— DIRECTIONS —
Write out the whole listing exactly.
____ GIVEN DATA
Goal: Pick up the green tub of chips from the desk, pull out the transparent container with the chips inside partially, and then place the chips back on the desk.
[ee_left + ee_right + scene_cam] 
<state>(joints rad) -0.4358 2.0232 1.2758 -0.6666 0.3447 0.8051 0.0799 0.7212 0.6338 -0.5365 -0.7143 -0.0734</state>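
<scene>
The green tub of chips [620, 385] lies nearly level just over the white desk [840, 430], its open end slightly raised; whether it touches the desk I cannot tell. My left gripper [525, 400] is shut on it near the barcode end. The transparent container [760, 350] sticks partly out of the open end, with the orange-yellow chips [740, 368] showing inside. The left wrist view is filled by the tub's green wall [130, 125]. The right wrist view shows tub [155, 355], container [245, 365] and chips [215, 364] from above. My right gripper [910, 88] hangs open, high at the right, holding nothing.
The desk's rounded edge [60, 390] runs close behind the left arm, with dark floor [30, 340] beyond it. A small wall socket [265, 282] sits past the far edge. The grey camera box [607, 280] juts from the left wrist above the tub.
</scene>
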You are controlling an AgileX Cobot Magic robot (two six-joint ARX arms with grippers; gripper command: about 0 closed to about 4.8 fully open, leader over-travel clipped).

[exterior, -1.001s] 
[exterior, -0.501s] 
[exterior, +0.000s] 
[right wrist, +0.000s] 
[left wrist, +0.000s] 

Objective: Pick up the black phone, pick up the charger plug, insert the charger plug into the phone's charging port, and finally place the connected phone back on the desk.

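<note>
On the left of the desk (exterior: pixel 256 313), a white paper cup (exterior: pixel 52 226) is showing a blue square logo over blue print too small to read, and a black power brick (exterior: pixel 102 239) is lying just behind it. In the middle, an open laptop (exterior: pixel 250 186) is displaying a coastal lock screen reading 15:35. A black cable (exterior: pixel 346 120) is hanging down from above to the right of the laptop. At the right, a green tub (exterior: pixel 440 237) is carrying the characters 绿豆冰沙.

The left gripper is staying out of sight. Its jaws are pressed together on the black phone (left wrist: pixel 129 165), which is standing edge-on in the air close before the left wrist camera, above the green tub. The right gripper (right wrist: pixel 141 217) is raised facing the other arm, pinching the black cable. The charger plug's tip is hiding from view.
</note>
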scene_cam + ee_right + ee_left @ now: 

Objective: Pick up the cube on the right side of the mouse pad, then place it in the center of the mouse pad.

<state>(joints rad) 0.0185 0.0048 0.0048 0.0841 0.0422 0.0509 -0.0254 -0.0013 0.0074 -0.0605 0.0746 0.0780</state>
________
— WRITTEN RESPONSE —
Goal: Pick up the green tub of chips from the desk, pull out the transparent container with the chips inside partially, and then place the chips back on the desk.
[ee_left + ee_right + scene_cam] 
<state>(joints rad) -0.4358 2.0232 1.2758 -0.6666 0.3447 0.8051 0.0799 0.7212 0.6338 -0.5365 -0.7143 -0.0734</state>
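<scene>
The green tub of chips [620, 385] lies nearly level just over the white desk [840, 430], its open end slightly raised; whether it touches the desk I cannot tell. My left gripper [525, 400] is shut on it near the barcode end. The transparent container [760, 350] sticks partly out of the open end, with the orange-yellow chips [740, 368] showing inside. The left wrist view is filled by the tub's green wall [130, 125]. The right wrist view shows tub [155, 355], container [245, 365] and chips [215, 364] from above. My right gripper [910, 88] hangs open, high at the right, holding nothing.
The desk's rounded edge [60, 390] runs close behind the left arm, with dark floor [30, 340] beyond it. A small wall socket [265, 282] sits past the far edge. The grey camera box [607, 280] juts from the left wrist above the tub.
</scene>
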You are controlling an AgileX Cobot Magic robot (two six-joint ARX arms with grippers; gripper command: about 0 closed to about 4.8 fully open, leader over-travel clipped).

[exterior, -1.001s] 
[exterior, -0.501s] 
[exterior, +0.000s] 
[right wrist, +0.000s] 
[left wrist, +0.000s] 

Objective: Pick up the black phone, pick up the charger plug, insert the charger plug into the phone's charging port, and finally place the connected phone back on the desk.

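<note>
On the left of the desk (exterior: pixel 256 313), a white paper cup (exterior: pixel 52 226) is showing a blue square logo over blue print too small to read, and a black power brick (exterior: pixel 102 239) is lying just behind it. In the middle, an open laptop (exterior: pixel 250 186) is displaying a coastal lock screen reading 15:35. A black cable (exterior: pixel 346 120) is hanging down from above to the right of the laptop. At the right, a green tub (exterior: pixel 440 237) is carrying the characters 绿豆冰沙.

The left gripper is staying out of sight. Its jaws are pressed together on the black phone (left wrist: pixel 129 165), which is standing edge-on in the air close before the left wrist camera, above the green tub. The right gripper (right wrist: pixel 141 217) is raised facing the other arm, pinching the black cable. The charger plug's tip is hiding from view.
</note>
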scene_cam + ee_right + ee_left @ now: 

Objective: Pick up the cube on the right side of the mouse pad, then place it in the center of the mouse pad.

<state>(joints rad) 0.0185 0.0048 0.0048 0.0841 0.0422 0.0509 -0.0254 -0.0013 0.0074 -0.0605 0.0746 0.0780</state>

The output for this exercise is complete.